Вместе со стилягой Бобом из Зининой жизни стал и уходить джаз и мечты о платье с воланами. Машу пугало надрывное звучание саксофона, раздражал рок-н-ролл и возбуждал буги-вуги. Пришлось вернуться к классике и заполнить Шопеном и Штраусом подоконник Тамариной комнаты.
– Он говорит: «Я умнею!» – Тамарины щеки пылают, глаза горят живым блеском, она стоит на коленях перед матрасом, водит мелом по разложенному на нем куску материи.
– Кто? – Зина пытается ухищрениями впихнуть в девятимесячную Машу хоть сколько-нибудь чайных ложек каши.
– Миша. Он говорит, что джаз – это, конечно, замечательно, но классика есть классика, и каждый уважающий себя человек...
– Погоди! Как это он тебе говорит? Он же не приезжал, Фельдман твой, и Машку не видел, коляску, и ту с оказией передал.
– Вот так, – Тамара вытягивает из-под матраса внушительную пачку писем. – Так и общаемся. – Она роется в ворохе бумаг, вынимает один из конвертов: – Ага, нашла. Слушай! «Без музыки жизнь была бы ошибкой, музыка – самый сильный мир магии». Здорово сказал, правда?
– Здорово, – соглашается Зинка.

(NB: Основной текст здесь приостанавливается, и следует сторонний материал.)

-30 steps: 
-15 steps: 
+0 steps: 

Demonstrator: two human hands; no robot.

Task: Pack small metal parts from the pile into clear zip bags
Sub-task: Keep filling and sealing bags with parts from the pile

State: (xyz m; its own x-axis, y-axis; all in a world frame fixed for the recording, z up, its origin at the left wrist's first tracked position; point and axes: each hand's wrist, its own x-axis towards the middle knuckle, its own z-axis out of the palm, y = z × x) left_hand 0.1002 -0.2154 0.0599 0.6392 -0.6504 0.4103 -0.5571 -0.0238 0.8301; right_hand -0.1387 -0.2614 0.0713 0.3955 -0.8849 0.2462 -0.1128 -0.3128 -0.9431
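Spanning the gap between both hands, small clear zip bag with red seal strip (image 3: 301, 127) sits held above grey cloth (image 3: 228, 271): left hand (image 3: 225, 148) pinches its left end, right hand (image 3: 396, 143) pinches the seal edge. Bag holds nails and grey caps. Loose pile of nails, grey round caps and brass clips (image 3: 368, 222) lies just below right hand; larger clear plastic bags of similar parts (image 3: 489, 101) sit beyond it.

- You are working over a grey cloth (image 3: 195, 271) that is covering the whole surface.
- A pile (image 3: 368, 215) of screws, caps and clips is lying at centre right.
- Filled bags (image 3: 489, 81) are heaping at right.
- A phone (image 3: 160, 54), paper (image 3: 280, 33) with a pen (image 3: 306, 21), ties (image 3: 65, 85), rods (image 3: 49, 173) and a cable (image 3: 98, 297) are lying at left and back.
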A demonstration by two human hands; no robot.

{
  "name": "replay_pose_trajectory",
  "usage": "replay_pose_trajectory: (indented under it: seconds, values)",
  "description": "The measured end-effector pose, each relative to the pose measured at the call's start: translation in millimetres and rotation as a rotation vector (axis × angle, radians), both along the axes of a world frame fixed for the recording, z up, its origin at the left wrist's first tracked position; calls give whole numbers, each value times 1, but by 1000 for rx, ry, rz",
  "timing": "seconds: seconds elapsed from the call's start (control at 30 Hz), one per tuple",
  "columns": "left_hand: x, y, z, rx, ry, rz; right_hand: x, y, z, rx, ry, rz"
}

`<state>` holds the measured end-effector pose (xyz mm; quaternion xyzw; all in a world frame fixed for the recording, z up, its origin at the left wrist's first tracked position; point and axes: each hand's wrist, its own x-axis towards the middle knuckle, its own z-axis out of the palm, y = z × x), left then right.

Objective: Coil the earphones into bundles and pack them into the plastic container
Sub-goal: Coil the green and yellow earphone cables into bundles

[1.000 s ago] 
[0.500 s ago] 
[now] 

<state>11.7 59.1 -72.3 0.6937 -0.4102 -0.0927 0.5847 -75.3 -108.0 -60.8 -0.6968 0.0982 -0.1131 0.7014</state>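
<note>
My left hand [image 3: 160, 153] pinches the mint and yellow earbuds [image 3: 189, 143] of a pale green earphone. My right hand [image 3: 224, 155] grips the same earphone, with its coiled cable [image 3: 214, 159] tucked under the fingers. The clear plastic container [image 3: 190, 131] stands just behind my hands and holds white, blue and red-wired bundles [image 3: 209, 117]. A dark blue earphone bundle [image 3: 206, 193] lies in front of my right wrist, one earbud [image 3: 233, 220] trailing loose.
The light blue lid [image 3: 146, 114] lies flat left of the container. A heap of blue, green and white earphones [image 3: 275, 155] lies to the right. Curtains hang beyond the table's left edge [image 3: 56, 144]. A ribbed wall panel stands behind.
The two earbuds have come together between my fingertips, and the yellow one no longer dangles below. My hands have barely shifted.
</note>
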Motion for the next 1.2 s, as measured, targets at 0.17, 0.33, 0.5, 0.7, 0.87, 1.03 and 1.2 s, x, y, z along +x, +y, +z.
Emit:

О том, что первым это произнес Ницше, она Тамаре не сообщает, но чувствует, что знакомство с загадочным мужем соседки, которого она до сих пор еще не видела, стало для нее теперь еще более притягательным. А вместе с тем личность этого человека теперь из совершенно загадочной превратилась в определенно любопытную.
– Ох, Зинаида, какая же я счастливая! – Тамара мечтательно прижимает к груди письмо.
– Ты? – Зина не может сдержать иронии. – Ешь, Маня! Давай-давай! А то вместо Бетховена будет тебе Бах. Да-да, бах-бах, и не на скрипке, а по попе.
– Я, конечно! Ведь у меня же самое главное в жизни есть.
– Это что же?
– Ты даешь! Любовь, конечно!
– Мама говорит: «Главное – здоровье!»
– Тю-ю-ю... Да я здорова, как бык.
Здоровая, как бык, Тамара через год попадет под машину. Умереть – не умрет, но и жить не останется: превратится в овощ, лежащий на кровати и изредка выполняющий команду: «Ешь, Тома! Давай-давай!» Зинка опять будет плакать какими-то смешанными, бесконечными слезами: горькими, жалостливыми, злыми и безысходными. А потом они кончатся и, как всегда, наступит облегчение, и забрезжит надежда, и приоткроется дверь, над которой кто-то повесил табличку с надписью «выход».